Can Nexus or Artifactory store simple tar.gz artifacts?

Both Artifactory and Nexus can handle any type of file, as they both are "Binary Repository Managers".

Albeit that, Nexus can technically store any file, but lacks support for binaries that do not adhere to the Maven repository layout. For example, such files will not be indexed and cannot be retrieved in searches; Also, if non-Maven artifacts encumber module information in their path, then currently Artifactory is the only repository that can make use of that and allow version based operations on artifacts (e.g., download latest version query)

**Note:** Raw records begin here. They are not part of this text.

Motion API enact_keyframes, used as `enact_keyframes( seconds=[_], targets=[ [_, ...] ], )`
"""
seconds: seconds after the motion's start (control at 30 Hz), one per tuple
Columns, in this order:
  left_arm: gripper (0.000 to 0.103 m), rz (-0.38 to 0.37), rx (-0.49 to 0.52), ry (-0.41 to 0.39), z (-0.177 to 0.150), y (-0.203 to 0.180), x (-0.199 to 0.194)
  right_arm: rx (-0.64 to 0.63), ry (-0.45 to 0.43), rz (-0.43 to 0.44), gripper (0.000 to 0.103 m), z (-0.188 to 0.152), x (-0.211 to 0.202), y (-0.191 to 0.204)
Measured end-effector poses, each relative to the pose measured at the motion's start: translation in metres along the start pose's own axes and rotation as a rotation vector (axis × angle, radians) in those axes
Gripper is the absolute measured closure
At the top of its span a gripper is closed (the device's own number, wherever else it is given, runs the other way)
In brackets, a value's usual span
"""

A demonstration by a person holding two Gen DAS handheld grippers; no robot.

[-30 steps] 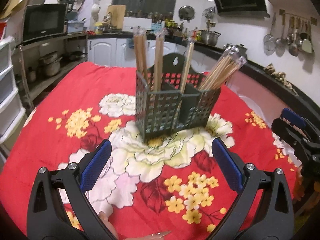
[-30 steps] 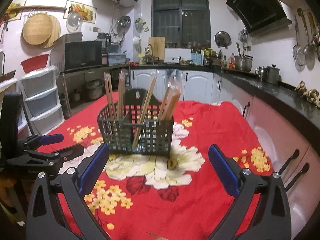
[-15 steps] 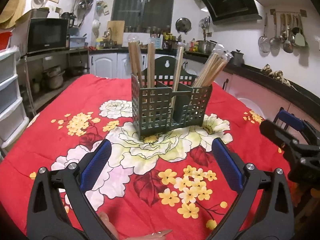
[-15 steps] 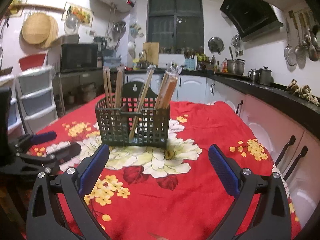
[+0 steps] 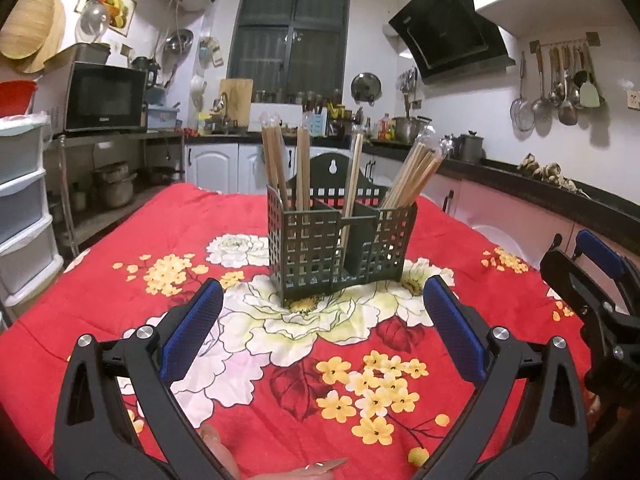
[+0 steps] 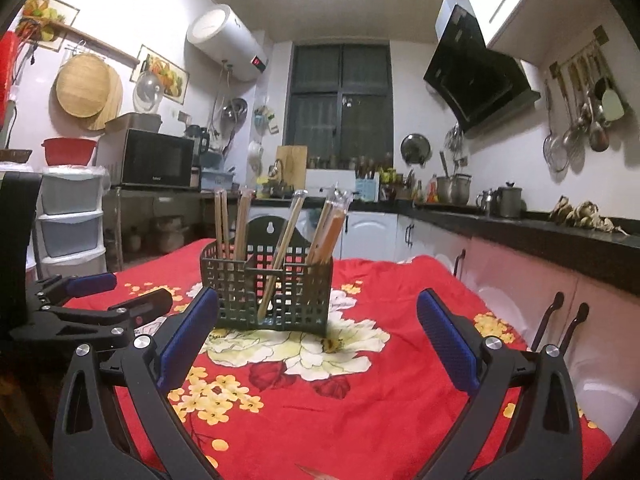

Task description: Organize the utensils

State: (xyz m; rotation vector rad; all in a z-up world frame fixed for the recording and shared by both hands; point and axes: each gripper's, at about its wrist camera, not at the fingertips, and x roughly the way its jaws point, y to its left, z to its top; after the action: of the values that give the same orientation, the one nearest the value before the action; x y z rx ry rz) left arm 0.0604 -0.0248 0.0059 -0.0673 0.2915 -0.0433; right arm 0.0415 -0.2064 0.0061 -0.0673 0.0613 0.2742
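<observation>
A dark green slotted utensil holder (image 5: 340,246) stands on the red flowered tablecloth (image 5: 120,280). Several packs of wooden chopsticks (image 5: 416,174) in clear wrap stand upright or lean in its compartments. The holder also shows in the right wrist view (image 6: 268,290) with its chopsticks (image 6: 330,228). My left gripper (image 5: 322,328) is open and empty, low over the cloth in front of the holder. My right gripper (image 6: 316,340) is open and empty, to the right of the left one (image 6: 96,300). It also shows in the left wrist view (image 5: 596,276).
The table fills the middle of a kitchen. A counter (image 5: 560,192) with pots runs along the right and back. A microwave (image 5: 104,98) on a shelf and plastic drawers (image 5: 24,208) stand at the left. Ladles (image 5: 560,84) hang on the right wall.
Both grippers have tilted upward and drawn lower and a little back from the holder, so more of the walls and ceiling shows. Both stay open and empty.
</observation>
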Motion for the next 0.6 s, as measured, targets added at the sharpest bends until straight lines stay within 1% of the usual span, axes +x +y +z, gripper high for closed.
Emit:
enact_keyframes(
  seconds=[0.23, 0.6],
  targets=[
    [0.011, -0.001, 0.009, -0.008, 0.0003, -0.0022, -0.0005, 0.028, 0.006, -0.029, 0.006, -0.002, 0.0025, -0.0037],
    [0.011, -0.003, 0.005, -0.005, 0.0, -0.0021, 0.0, 0.039, 0.011, -0.031, 0.006, -0.0027, 0.0032, -0.0067]
  ],
)
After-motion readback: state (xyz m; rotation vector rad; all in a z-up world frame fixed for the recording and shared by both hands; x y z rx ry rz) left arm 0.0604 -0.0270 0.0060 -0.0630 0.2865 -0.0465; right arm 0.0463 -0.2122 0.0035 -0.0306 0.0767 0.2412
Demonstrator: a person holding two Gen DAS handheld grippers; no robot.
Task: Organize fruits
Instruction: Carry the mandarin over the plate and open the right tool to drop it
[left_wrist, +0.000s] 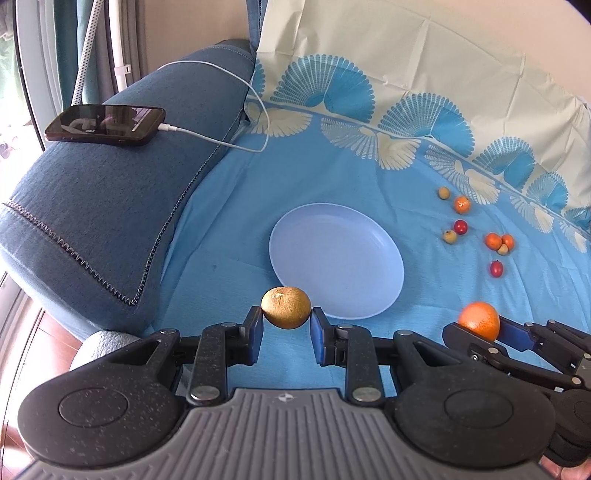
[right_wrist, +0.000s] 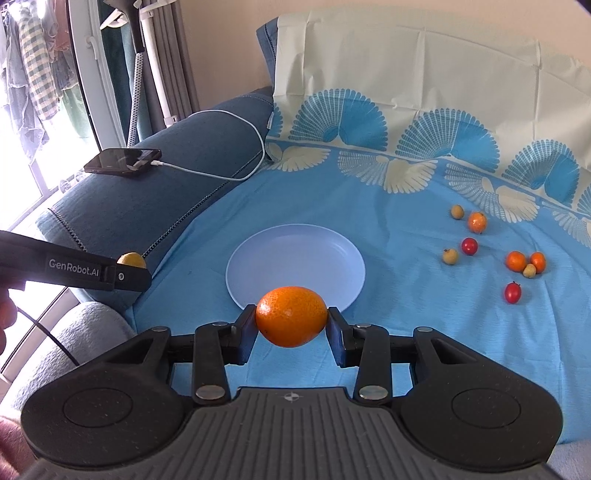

Although both of these tools have started out by solving a problem in the Maven world, the need for smart binary management has been recognized in many other fields, operations included.

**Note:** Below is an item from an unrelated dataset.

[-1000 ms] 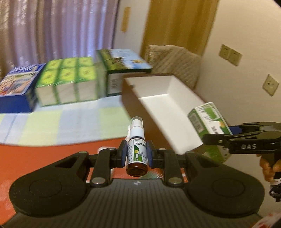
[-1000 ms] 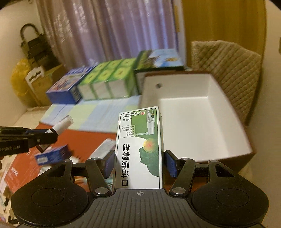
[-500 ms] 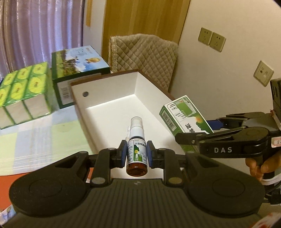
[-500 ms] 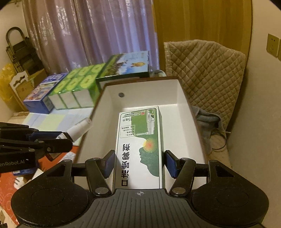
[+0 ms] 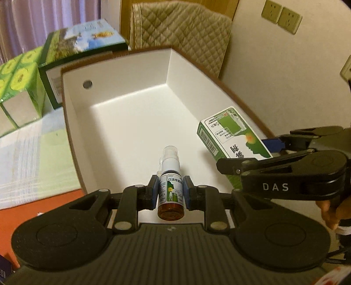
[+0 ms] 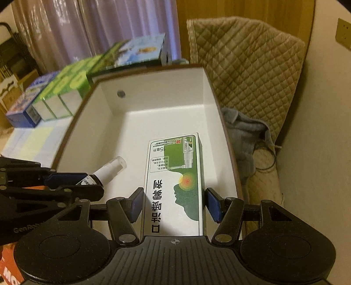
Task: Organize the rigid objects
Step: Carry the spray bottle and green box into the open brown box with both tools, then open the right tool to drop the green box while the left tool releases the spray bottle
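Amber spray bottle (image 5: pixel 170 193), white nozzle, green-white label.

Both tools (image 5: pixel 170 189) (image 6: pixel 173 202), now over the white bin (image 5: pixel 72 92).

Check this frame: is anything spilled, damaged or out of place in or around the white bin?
Nothing stands out. The white bin is bare and clean inside. The spray bottle sits capped in the left gripper; the green carton in the right gripper looks undented.

A room in a home is showing: purple curtains (image 6: pixel 65 32) are hanging, a quilted chair cover (image 6: pixel 245 65) is draping, wall sockets (image 5: pixel 280 15) are sitting nearby.
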The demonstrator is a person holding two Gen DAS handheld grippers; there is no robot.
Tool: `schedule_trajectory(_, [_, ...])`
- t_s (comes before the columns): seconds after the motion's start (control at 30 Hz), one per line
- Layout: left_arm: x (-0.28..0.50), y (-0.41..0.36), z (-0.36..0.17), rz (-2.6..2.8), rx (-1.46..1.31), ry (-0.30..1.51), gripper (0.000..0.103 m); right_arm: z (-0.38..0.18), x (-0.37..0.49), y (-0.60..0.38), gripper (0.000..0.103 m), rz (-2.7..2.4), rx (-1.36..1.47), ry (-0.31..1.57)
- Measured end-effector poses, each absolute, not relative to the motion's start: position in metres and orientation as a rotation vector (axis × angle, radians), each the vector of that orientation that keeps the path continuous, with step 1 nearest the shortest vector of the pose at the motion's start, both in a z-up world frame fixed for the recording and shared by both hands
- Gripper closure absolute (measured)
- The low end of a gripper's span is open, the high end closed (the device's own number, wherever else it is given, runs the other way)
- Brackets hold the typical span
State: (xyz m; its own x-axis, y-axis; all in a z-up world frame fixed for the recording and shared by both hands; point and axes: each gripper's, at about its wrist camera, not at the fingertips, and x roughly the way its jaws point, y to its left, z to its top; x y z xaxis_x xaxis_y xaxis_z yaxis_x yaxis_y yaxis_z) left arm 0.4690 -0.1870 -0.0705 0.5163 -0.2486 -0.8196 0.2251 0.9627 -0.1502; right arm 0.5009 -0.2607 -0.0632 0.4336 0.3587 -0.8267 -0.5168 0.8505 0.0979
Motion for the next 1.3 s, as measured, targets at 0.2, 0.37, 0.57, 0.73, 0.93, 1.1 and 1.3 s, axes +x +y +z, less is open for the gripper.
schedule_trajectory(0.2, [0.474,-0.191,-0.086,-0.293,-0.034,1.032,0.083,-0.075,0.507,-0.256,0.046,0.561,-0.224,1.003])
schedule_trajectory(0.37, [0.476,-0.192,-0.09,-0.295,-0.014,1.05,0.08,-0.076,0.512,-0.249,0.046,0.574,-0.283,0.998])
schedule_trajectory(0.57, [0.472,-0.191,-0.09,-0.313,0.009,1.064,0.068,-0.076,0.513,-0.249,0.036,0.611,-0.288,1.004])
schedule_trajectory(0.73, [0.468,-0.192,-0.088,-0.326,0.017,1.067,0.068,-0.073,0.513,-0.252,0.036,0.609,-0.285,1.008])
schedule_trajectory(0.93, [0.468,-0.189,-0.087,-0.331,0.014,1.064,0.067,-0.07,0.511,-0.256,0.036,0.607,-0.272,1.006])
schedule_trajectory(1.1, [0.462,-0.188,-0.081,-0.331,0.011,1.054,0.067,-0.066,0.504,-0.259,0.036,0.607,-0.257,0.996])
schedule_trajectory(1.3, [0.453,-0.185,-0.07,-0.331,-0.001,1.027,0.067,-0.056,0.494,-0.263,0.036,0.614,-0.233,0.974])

Binaries do need a specialized manager, and although network shares/SCM/file servers seem like a viable option in the beginning; they just don't scale.

Also see my answer to a similar question for some of the benefits of a manager over the other ad-hoc solutions.


Yes, you can upload non-jar files. For example:

mvn deploy:deploy-file -DgroupId=org.group.id -DartifactId=artifact-id -Dversion=0.0.0.1-SNAPSHOT -Dpackaging=tar.gz -DrepositoryId=repository-id -Durl=http://url -Dfile=localfile-0.0.0.1-SNAPSHOT.tar.gz

Newer versions of Nexus will handle certain files like tar, swf, and others by validating that they are properly formed. This may cause unexpected or unwanted behavior, though.

Is this the best way to go... only you can say based on your use cases. Factors like how often artifacts change, network latency, and others can make or break a strategy.